What the task asks
Reproduce exactly the lines that run from the start of the records below to the line with "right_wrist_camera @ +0", inclusive.

------------------------------------------------

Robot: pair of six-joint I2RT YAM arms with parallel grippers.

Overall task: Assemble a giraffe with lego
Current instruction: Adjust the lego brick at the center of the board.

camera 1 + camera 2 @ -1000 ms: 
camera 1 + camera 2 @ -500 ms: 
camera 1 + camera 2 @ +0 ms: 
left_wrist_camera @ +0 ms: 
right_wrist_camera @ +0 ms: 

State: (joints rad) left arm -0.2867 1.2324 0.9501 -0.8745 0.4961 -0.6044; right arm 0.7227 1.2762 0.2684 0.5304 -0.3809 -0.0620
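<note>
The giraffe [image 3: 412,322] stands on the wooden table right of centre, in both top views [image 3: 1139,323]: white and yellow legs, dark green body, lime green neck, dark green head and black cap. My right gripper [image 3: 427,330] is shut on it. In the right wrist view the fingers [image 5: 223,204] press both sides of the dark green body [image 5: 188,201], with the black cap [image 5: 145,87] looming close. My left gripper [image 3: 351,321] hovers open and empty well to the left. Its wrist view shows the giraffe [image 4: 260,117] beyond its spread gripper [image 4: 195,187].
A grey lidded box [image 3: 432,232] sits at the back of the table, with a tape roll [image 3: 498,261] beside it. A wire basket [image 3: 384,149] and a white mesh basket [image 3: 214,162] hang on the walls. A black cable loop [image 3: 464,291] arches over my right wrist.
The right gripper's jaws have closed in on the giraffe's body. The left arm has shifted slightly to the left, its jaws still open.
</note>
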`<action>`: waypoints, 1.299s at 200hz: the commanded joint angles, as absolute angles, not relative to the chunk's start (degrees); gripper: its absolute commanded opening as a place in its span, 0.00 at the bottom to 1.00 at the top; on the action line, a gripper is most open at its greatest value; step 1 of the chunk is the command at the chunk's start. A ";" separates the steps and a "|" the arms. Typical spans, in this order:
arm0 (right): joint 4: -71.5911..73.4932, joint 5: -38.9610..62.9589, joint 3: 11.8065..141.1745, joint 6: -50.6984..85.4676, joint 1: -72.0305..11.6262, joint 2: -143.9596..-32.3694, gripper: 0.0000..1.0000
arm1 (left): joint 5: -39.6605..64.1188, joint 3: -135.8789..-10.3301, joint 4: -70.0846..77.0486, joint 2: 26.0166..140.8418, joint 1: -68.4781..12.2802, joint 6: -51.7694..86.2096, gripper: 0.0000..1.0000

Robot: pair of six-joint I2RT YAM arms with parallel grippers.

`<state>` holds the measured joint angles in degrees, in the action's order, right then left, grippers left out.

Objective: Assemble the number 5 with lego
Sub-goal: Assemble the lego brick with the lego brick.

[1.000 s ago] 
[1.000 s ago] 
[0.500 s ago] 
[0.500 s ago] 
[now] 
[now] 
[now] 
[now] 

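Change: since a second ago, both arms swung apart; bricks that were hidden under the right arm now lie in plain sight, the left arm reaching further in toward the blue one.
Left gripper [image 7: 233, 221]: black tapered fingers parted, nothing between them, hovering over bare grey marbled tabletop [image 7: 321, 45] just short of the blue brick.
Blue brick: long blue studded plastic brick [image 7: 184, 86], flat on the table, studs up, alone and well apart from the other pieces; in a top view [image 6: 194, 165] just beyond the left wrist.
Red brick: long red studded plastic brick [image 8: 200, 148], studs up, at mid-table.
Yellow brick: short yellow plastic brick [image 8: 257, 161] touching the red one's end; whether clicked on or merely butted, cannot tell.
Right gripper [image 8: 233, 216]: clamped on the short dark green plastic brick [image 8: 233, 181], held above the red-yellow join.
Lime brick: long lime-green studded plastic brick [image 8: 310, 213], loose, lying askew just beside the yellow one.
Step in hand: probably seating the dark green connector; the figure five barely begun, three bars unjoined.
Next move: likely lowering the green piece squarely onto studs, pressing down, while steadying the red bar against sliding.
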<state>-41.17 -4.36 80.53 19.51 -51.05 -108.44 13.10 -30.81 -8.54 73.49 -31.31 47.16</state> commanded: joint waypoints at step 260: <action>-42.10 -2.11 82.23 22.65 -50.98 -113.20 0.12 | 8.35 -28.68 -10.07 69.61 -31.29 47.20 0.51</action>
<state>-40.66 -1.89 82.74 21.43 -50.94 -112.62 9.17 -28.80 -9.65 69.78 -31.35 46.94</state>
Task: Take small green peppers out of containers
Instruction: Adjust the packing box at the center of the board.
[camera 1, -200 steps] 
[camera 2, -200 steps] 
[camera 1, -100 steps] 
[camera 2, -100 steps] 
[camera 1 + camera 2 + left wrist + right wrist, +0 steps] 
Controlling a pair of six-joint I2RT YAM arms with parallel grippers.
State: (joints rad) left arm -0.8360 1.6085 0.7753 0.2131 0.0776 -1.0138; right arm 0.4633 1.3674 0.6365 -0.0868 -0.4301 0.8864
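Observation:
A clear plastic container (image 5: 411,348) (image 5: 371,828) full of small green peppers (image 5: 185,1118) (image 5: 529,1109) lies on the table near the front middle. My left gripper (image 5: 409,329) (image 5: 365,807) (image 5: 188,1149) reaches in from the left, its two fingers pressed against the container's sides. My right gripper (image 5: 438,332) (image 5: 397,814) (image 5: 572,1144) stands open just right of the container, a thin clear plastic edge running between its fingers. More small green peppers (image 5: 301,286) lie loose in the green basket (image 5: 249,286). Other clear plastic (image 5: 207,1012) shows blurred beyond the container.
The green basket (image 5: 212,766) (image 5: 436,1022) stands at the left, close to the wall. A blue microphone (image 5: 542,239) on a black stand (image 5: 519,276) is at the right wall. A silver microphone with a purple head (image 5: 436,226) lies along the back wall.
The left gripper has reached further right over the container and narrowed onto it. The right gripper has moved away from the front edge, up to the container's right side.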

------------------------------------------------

Solution for this task
Robot: pair of six-joint I2RT YAM arms with parallel grippers.

Overall task: Assemble a giraffe with lego
Current instruction: Adjust the lego brick at the center of the board.

camera 1 + camera 2 @ -1000 ms: 
camera 1 + camera 2 @ -500 ms: 
camera 1 + camera 2 @ +0 ms: 
left_wrist_camera @ +0 ms: 
right_wrist_camera @ +0 ms: 

This exercise has been answered in full.